The real point of his message? Harris wanted to find some race/ethnicity data for Provost Richard Wheeler about the University of California-Berkeley, UC-Davis and UC-San Diego (aka "greasy sandy sandy").
To be fair, campus spokeswoman Robin Kaler pointed out, the technology behind "voice mail preview" is still fairly new. And it's not billed as a verbatim translation.
"If you want to treat it as transcription, no, it is certainly not accurate from that standpoint. It can truly mangle stuff," said engineering IT officer Chuck Thompson, who heads a Unified Communications governance committee. "Even with the lack of accuracy, it can still be useful as a general feel for the message."
Every email includes an audio file of the voice mail, so the recipient can simply listen to the message or check the caller's ID and phone number, Kaler noted. Employees can also turn off the voice mail-to-email feature.
"But they're so funny, why do that?" said Cindi Howard, director of business and operations at the Krannert Center for the Performing Arts. "We get people who call and leave messages in Spanish, just to be funny. It doesn't do Spanish."
Kaler said the technology will get better, and until then "you just have to see the humor in it."
A joke circulating on Facebook is called "stuff Lync says."
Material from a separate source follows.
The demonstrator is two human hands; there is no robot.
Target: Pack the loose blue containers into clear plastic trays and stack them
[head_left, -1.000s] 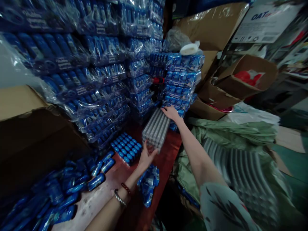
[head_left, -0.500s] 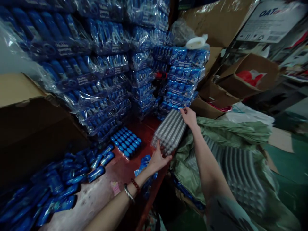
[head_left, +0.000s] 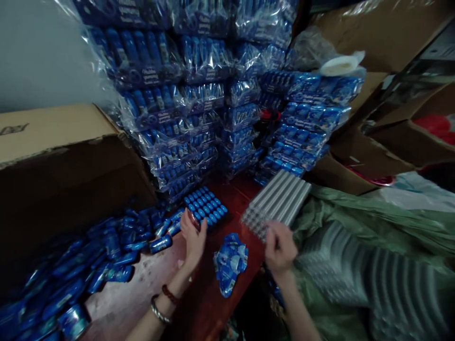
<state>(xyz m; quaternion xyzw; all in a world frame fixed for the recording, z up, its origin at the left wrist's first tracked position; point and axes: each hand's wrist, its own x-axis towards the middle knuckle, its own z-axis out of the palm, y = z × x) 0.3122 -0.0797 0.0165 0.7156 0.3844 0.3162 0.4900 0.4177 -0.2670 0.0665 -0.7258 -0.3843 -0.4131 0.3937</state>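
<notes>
The ribbed grey stack (head_left: pixel 280 196) lies on the red table (head_left: pixel 254 244), long axis slanting, knobbly end toward you and leftward, the other far right. Your left hand (head_left: pixel 194 239) spreads wide near the blue bottles (head_left: pixel 206 207); your right hand (head_left: pixel 280 248) curls at the stack's near end, too blurred to tell its hold.

On the film-wrapped blue packs (head_left: pixel 151 52) stacked at the back, pale lettering (head_left: pixel 151 75) runs across the front in short lines, the upper word beginning with H and perhaps "Hubba", the lower one seemingly "yummy", both too soft to be certain. The lower stack (head_left: pixel 309 113) to the right bears similar pale print, too small to read. A dark mark (head_left: pixel 14 129) on the flap of the left cardboard box (head_left: pixel 60 123) and the fine print on the loose blue cylinders (head_left: pixel 160 244) are also illegible.
</notes>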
One infamous example: Last fall Jeff Unger, director of the UI's News Bureau, sent a message to a colleague at the National Center for Supercomputing Applications asking about "Petaflops," a word used to describe processing speed. "Flops" actually stands for floating point operations per second, and Unger wanted to know whether the "s" should always be used (i.e., one Petaflop or one Petaflops?).
NCSA spokesman Bill Bell left him a voice mail, which Lync sent as follows (oddly getting the technical part correct):
"Hey Jeff it's Bill Bell returning your call from yesterday about settle slops it gets it it's all style issue within the next community swaps FLOPS is actually an acronym for floating point operations per second so the net can be used therefore it sausages for common attack your reason like you are describing yes is often dropped BC about way I can be dropped the at night."
Unger sent the message back to Bell, who replied, "You've made our day around here," then signed off, "Sausages for common attack, jwb."
The email was forwarded to Provost Richard Wheeler, who commented: "Well, it is good to know that somebody (or something) besides me understands the utility of 'sausages' as a verb when talking about reasons."
Bell, now executive director for marketing and communications for the College of Engineering, said he can't remember the original message, but the email has taken on legendary status. Harris (who has a Monty Python ringtone) has posted it on his office door, and Bell is still greeted by the cry, "Sausages for the common attack."
Bell said the new system has good features, such as a notification on his mobile phone when he has voice mail. But he tends to skip the email version and just listen to the message.
"It always gets the name and phone number right ... even if you've got 'sausages for the common attack' in there, too."
This story appeared in print on June 3.